I don’t know how long I stay outside on the back deck, but it’s long enough to watch the sun rise over the tree line.

Inside, the kitchen’s a battlefield of clinking dishes and judgment. Mom’s making pancakes, Dean’s at the counter eating them like he earned them, and Lila’s pretending to help while mostly watching Oliver and Evelyn, Dean’s niece and nephew, who he is now the guardian of, play a game of Guess Who?

Dean looks up. “You look like a man who got struck by lightning.”

“Funny story,” I say. “I did.”

Lila freezes mid-scroll. “Oh my God. You kissed her.”

I blink. “What?”

“You totally kissed her. Gah, why didn’t she tell me?” Her blond hair immediately veils across her face as she types on her phone like a madwoman.

Mom raises a brow but doesn’t stop flipping pancakes. “Finally,” she mutters.

“Do I have no privacy?”

Dean grins. “This is Coral Bell Cove, brother. The gulls probably know.”

Lila leans forward. “Was it romantic? Or, like, ‘oops our faces collided in a hurricane’?”

“Can we not—”

“Was there tongue?”

“Lila!”

She cackles. “I’ll take that as a yes.”

Mom slides a plate toward me. “Eat before you pass out from embarrassment.”

I drop into the chair, muttering, “Remind me to never have a personal life again.”

“Too late,” Dean says. “You’re in a Hallmark movie now.

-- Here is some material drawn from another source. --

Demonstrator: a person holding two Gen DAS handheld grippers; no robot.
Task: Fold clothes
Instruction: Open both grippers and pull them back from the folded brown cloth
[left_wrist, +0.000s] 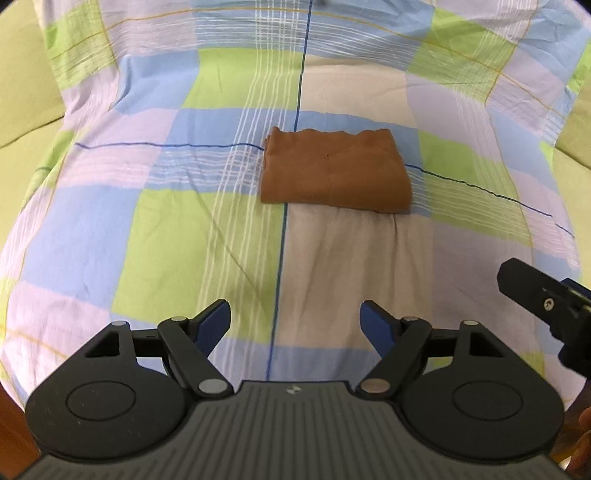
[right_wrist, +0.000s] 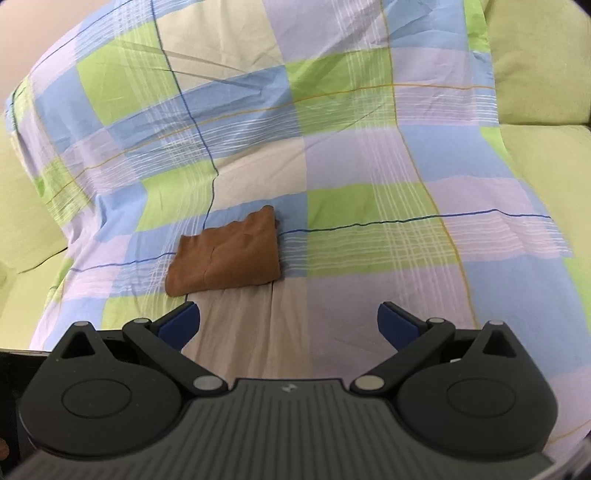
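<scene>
A brown garment (left_wrist: 334, 171) lies folded into a compact rectangle on the plaid sheet (left_wrist: 155, 221). In the right wrist view the same brown garment (right_wrist: 227, 253) sits left of centre, just beyond the left fingertip. My left gripper (left_wrist: 295, 323) hangs open above the sheet, well short of the garment, with nothing between its blue pads. My right gripper (right_wrist: 288, 323) is open too and holds nothing. The black body of the right gripper (left_wrist: 543, 301) shows at the right edge of the left wrist view.
The plaid sheet (right_wrist: 369, 229) in blue, green, lilac and beige covers a green sofa (right_wrist: 535, 74), whose cushions show at both sides (left_wrist: 22, 88). Part of a hand (left_wrist: 583, 443) appears at the lower right corner.
</scene>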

Enjoy the montage.”

By afternoon, the rain’s cleared, but the clouds still hang low, soft, and heavy. I drive out to the lighthouse under the pretense of checking on the flooded books. Really, I just need to see her and make sure last night wasn’t something I dreamed up between thunderclaps.

She’s out front, sweeping the porch, wearing cut-off shorts and a sweatshirt that’s two sizes too big. My sweatshirt. She looks up, startled, then wary. “You left this on purpose, didn’t you?”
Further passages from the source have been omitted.